Her voice had gone quiet.
“And he’s building me a table,” Harper said, “for my place, out of reclaimed wood from an old church in Georgetown that was torn down last year. He’s been working on it in the evenings. He sends me a picture every night, just the wood, where he is in the process.”
She took a breath.
“It’s the most romantic thing anyone has ever done for me, and it’s a piece of furniture.”
“It’s not just a piece of furniture,” Claire said.
Gail appeared behind them, leading the horses.
“Y’all ready to head back? We got about a mile.”
They mounted up. The trail wound through the thickest part of the forest, where the oaks were the oldest and the moss hung the heaviest. It was like riding through a tunnel of green.
Nina rode behind Claire and in front of Harper.
She watched Claire’s back, straight and steady on Biscuit, and listened to General’s breathing behind her.
She thought about the pact, the napkin, the mole, the karaoke, the freezing ocean, Elena’s casseroles, and Lucia’s honesty.
She thought about Sam’s patience, and then she thought about the two with her, Claire and Harper, who had shown up at every edge and stood beside her and jumped.
The stable appeared through the trees. They dismounted and returned the horses. Clementine nudged Nina’s shoulder with her nose before being led away. Gail said that meant she liked her, and Nina chose to believe that a horse’s opinion was just as good as anyone else’s.
They stood in the stable yard for a while, looking at the river glinting through the trees. The air smelled like horse and hay.
“Two more,” Claire said, “just two more adventures.”
“Painting class next month,” Nina said, “then the big one.”
“Skydiving,” Harper said, her nose scrunching upward.
“We don’t need to talk about the skydiving yet,” Claire said.
“Oh, we absolutely have to talk about skydiving. We need to talk about it extensively because we have to prepare.”
“Harper, we rode horses today. We’re still standing in the stable. Can we just have five minutes before we start planning to jump to our deaths out of an airplane?”
“Five minutes,” Harper agreed. “Then we plan.”
Nina smiled. She looked at her friends. She had been a woman who almost hadn’t even come to Claire’s birthday party ten months ago.
She had been a woman who sat in parking lots.
She had been a woman who couldn’t feel anything.
That woman would never have ridden a horse through a forest or had a date planned for Saturday.

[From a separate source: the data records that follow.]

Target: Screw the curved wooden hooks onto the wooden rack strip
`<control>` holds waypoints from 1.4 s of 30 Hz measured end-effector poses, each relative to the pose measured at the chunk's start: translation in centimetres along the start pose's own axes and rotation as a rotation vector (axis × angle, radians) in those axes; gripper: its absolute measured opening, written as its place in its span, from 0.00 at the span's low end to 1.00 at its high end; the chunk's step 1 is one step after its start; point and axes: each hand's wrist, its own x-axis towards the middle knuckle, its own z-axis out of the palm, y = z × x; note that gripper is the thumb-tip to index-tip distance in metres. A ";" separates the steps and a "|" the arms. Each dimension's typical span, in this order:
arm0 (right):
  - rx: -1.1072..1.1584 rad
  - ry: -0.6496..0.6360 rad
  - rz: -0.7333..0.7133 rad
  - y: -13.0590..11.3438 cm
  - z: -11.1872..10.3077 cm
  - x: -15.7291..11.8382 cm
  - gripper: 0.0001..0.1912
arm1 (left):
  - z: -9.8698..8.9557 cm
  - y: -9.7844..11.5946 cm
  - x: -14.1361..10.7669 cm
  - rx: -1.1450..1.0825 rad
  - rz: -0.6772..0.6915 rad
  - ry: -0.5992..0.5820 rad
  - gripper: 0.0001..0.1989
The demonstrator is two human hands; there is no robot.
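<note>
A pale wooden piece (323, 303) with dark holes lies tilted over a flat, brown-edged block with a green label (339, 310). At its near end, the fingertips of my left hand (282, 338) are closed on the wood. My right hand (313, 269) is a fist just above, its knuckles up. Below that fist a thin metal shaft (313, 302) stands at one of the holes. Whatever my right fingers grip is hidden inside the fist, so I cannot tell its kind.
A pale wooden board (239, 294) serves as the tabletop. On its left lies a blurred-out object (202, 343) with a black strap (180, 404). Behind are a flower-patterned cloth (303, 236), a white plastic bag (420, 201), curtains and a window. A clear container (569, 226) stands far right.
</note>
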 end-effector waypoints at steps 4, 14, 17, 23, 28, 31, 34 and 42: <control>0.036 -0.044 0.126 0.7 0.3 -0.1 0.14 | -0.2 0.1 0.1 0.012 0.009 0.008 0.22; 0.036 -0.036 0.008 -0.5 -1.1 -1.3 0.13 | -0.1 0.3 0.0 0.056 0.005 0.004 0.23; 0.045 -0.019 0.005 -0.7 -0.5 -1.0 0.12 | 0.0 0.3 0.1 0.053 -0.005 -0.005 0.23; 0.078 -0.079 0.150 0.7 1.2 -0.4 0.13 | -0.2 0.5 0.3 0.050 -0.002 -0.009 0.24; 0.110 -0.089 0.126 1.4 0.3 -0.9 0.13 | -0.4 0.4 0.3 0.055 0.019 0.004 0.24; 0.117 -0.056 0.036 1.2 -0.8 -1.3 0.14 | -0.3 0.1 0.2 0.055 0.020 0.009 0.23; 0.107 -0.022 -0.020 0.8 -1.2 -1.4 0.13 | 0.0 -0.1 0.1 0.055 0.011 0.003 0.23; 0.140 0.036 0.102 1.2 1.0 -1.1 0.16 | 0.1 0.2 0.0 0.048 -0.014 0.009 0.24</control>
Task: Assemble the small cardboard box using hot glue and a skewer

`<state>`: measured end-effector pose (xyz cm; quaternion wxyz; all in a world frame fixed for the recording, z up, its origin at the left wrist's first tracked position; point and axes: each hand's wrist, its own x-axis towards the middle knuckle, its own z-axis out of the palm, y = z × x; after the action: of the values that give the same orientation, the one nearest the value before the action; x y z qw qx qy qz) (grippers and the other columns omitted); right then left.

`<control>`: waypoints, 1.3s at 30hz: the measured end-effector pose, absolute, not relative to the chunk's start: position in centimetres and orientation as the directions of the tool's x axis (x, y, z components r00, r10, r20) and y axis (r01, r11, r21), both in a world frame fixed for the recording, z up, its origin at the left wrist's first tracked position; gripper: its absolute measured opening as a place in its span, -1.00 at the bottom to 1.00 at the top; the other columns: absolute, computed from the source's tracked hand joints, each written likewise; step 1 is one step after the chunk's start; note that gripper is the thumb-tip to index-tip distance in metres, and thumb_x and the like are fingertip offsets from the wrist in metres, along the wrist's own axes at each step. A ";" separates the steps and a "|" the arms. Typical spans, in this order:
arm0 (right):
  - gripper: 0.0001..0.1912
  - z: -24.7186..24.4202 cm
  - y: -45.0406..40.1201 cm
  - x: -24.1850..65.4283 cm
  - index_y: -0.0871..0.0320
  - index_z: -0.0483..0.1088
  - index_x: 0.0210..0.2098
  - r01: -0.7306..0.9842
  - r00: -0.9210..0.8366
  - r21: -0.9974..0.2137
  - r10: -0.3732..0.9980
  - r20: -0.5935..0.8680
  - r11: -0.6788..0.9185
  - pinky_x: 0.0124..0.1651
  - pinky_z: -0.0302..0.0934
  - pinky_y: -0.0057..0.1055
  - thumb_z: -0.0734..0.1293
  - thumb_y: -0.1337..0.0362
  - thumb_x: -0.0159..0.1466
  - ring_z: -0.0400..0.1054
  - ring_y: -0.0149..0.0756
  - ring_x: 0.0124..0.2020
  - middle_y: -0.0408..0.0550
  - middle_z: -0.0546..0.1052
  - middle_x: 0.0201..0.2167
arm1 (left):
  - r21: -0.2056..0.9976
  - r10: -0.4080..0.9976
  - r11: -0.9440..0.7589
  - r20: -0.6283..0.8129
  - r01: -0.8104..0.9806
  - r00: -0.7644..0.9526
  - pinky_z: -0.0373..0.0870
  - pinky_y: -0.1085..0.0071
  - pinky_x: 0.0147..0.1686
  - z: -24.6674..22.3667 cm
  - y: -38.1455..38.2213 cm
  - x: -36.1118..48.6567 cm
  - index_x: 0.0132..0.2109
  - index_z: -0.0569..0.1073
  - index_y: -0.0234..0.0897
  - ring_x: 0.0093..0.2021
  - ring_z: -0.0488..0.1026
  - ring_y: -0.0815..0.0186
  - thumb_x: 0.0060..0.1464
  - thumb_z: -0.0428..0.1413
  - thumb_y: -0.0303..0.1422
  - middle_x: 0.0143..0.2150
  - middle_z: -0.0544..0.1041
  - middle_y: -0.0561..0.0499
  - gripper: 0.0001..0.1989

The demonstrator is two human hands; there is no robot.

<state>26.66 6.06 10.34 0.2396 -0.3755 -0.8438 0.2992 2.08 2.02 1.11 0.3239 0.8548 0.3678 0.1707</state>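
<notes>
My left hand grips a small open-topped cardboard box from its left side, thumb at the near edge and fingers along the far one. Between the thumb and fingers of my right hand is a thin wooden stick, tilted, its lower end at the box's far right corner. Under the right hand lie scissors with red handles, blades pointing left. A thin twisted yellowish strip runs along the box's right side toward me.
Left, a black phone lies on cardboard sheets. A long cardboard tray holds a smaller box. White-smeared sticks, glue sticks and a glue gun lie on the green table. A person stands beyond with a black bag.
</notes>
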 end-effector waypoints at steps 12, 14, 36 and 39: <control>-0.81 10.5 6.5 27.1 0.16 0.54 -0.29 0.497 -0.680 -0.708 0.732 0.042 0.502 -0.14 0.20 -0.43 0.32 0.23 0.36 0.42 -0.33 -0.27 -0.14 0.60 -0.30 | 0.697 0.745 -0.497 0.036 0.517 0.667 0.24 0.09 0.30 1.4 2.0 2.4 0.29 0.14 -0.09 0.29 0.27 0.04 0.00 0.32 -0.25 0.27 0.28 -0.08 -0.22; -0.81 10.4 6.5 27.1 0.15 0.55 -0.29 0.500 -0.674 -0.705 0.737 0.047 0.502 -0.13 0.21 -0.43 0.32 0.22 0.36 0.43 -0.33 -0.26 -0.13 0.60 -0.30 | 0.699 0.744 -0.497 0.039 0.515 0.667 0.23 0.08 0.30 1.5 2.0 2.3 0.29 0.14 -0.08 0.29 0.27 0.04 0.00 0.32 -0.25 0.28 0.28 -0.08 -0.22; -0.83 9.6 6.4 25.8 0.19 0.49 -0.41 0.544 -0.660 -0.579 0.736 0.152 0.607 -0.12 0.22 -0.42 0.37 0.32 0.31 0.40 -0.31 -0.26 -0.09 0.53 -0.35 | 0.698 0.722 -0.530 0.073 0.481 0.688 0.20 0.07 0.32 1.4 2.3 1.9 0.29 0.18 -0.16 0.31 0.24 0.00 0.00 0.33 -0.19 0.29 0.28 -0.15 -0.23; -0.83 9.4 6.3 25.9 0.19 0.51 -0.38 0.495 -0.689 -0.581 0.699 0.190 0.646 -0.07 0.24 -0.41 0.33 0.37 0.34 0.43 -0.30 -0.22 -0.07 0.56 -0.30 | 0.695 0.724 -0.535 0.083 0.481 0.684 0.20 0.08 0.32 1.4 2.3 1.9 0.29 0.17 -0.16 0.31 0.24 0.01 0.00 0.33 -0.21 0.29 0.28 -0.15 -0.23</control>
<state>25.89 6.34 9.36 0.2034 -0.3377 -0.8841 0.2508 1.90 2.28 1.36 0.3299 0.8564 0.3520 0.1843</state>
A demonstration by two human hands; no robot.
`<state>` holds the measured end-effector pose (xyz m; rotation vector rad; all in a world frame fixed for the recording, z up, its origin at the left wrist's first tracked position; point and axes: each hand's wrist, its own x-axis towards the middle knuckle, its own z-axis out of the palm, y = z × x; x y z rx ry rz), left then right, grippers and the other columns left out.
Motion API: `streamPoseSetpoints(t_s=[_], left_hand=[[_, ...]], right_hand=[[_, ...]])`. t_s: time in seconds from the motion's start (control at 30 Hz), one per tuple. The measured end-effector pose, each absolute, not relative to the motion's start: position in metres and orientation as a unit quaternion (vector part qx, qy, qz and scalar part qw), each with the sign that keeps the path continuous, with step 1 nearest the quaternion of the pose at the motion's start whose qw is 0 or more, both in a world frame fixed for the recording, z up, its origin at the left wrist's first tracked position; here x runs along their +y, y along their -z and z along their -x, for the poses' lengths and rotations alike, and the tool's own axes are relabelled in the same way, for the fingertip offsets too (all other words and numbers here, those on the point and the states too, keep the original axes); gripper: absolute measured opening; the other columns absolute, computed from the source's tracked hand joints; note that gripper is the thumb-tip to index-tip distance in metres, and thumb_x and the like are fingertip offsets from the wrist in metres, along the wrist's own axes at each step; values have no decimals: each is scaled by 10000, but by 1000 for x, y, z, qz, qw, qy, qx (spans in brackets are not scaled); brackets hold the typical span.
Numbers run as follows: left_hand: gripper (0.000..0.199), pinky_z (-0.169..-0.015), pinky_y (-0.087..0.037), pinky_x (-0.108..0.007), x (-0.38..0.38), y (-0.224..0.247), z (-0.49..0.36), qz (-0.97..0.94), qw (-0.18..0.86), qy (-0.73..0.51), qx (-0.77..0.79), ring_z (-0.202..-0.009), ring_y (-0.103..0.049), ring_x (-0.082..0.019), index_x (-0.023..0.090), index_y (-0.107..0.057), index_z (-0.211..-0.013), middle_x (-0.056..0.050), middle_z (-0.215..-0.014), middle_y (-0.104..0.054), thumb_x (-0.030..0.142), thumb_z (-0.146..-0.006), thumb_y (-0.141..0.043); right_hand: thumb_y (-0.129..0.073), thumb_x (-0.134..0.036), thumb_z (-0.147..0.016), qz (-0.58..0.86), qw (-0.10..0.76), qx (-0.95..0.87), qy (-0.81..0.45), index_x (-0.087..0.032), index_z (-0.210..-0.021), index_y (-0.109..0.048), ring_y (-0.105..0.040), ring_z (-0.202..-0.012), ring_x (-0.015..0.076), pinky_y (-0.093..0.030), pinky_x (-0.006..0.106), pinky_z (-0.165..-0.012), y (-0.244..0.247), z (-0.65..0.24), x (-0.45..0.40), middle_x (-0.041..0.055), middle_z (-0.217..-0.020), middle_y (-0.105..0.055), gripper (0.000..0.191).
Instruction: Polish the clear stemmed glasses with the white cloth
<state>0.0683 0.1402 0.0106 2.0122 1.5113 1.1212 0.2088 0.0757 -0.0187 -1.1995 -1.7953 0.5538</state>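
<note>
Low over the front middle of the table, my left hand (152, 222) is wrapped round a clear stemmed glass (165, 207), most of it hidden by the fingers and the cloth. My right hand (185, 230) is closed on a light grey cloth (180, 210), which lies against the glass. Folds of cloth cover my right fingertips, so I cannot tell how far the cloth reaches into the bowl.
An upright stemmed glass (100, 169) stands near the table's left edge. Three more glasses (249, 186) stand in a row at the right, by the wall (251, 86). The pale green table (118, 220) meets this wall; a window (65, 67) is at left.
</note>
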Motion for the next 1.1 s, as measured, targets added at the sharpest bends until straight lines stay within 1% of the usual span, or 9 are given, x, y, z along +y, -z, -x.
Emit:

She wouldn’t have a letter to David folded in her nightstand or a jar of Senora Morales’ salsa in her fridge.
She wouldn’t have a wave with initials on her wrist.
She was still that woman, but she was also someone new. She could be both things at once, it seemed.
“Let’s go get lunch,” Nina said. “I’m starving.”
They walked to Claire’s car, three women in riding boots, smelling like horses, squinting in the sun.
This road they came in on would also lead them to their next adventure and the one after that, and whatever came after the pact, which they were all beginning to understand was just more life, more living, more of the things they had almost forgotten how to do simply because their ages had changed.